MIT Technology Review: The $2.5 trillion reason we can’t rely on batteries to clean up the grid
The Clean Air Task Force recently found that reaching the 80 percent mark for renewables in California would mean massive amounts of surplus generation during the summer months, requiring 9.6 million megawatt-hours of energy storage. Achieving 100 percent would require 36.3 million. The state currently has 150,000 megawatt-hours of energy storage in total, mainly pumped hydroelectric storage with a small share of batteries.
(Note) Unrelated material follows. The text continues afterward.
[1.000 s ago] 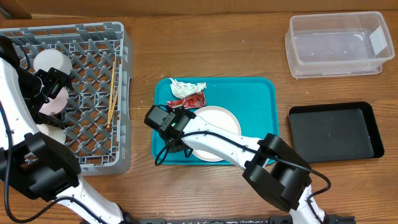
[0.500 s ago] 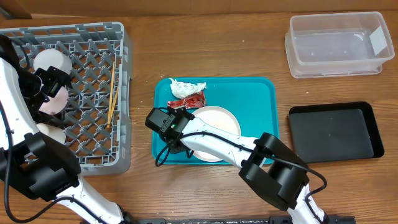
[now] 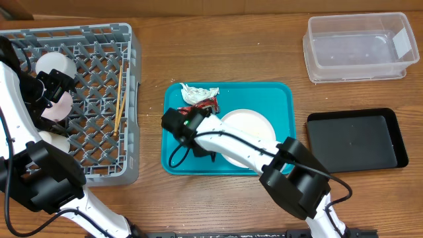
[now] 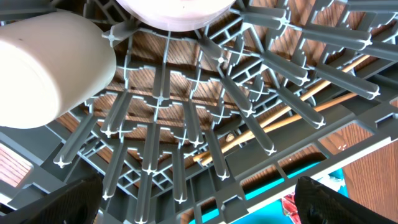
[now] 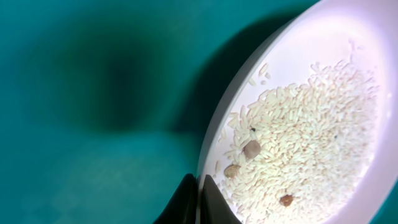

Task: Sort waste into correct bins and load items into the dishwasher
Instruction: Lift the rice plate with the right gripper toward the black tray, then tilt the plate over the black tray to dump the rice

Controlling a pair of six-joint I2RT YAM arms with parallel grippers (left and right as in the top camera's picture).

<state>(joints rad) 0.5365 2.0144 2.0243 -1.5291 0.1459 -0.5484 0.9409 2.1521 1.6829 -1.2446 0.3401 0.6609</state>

Building the level of renewable generation and storage necessary to reach the state’s goals would drive up costs exponentially, from $49 per megawatt-hour of generation at 50 percent to $1,612 at 100 percent. And that’s assuming lithium-ion batteries will cost roughly a third what they do now. Similarly, a study earlier this year in Energy & Environmental Science found that meeting 80 percent of US electricity demand with wind and solar would require either a nationwide high-speed transmission system, which can balance renewable generation over hundreds of miles, or 12 hours of electricity storage for the whole system. At current prices, a battery storage system of that size would cost more than $2.5 trillion.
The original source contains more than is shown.